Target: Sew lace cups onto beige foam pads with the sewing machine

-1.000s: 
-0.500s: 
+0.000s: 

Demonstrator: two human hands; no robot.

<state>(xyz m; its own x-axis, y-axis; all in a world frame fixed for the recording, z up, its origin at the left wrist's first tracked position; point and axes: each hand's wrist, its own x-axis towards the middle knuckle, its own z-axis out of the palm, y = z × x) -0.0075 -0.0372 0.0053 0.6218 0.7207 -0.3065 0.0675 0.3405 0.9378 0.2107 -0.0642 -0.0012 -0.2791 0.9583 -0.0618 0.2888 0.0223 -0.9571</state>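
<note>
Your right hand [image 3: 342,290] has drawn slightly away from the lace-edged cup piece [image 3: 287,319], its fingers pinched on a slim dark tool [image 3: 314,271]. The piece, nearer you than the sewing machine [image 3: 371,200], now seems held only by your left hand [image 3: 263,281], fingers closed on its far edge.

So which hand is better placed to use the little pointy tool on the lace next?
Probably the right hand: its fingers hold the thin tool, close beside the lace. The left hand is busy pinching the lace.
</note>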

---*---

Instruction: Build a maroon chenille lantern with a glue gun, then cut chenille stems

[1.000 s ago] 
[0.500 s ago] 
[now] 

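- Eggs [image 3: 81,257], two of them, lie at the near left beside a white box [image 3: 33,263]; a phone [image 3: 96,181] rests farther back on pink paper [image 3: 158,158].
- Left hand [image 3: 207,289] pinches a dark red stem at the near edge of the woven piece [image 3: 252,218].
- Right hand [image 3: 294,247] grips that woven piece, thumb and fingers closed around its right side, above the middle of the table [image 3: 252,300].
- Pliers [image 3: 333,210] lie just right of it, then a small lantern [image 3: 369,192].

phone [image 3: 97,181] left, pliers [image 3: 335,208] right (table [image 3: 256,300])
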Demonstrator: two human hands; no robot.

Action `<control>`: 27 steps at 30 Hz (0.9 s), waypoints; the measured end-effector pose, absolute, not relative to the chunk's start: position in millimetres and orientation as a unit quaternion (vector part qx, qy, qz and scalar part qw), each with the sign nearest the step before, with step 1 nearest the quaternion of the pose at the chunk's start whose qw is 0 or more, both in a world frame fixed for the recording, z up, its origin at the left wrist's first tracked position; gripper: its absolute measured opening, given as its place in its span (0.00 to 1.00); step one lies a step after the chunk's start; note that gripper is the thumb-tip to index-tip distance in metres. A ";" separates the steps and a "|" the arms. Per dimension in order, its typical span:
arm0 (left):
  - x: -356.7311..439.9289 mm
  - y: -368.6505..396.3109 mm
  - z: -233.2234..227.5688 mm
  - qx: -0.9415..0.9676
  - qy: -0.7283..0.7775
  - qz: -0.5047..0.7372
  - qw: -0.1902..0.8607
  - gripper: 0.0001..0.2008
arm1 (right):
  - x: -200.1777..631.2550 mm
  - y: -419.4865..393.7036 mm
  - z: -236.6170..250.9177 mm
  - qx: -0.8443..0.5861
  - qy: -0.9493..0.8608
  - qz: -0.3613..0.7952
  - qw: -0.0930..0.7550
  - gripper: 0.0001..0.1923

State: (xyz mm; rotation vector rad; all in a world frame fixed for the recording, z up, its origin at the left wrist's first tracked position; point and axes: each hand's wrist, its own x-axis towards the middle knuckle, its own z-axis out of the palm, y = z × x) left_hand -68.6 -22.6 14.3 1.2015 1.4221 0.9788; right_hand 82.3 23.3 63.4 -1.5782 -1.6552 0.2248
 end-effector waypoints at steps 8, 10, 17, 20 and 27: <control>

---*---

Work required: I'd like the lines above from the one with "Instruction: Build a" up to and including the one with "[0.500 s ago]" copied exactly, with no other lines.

Answer to the exercise:
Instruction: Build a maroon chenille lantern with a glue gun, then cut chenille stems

[1.000 s ago] 
[0.500 s ago] 

No other output belongs to this answer.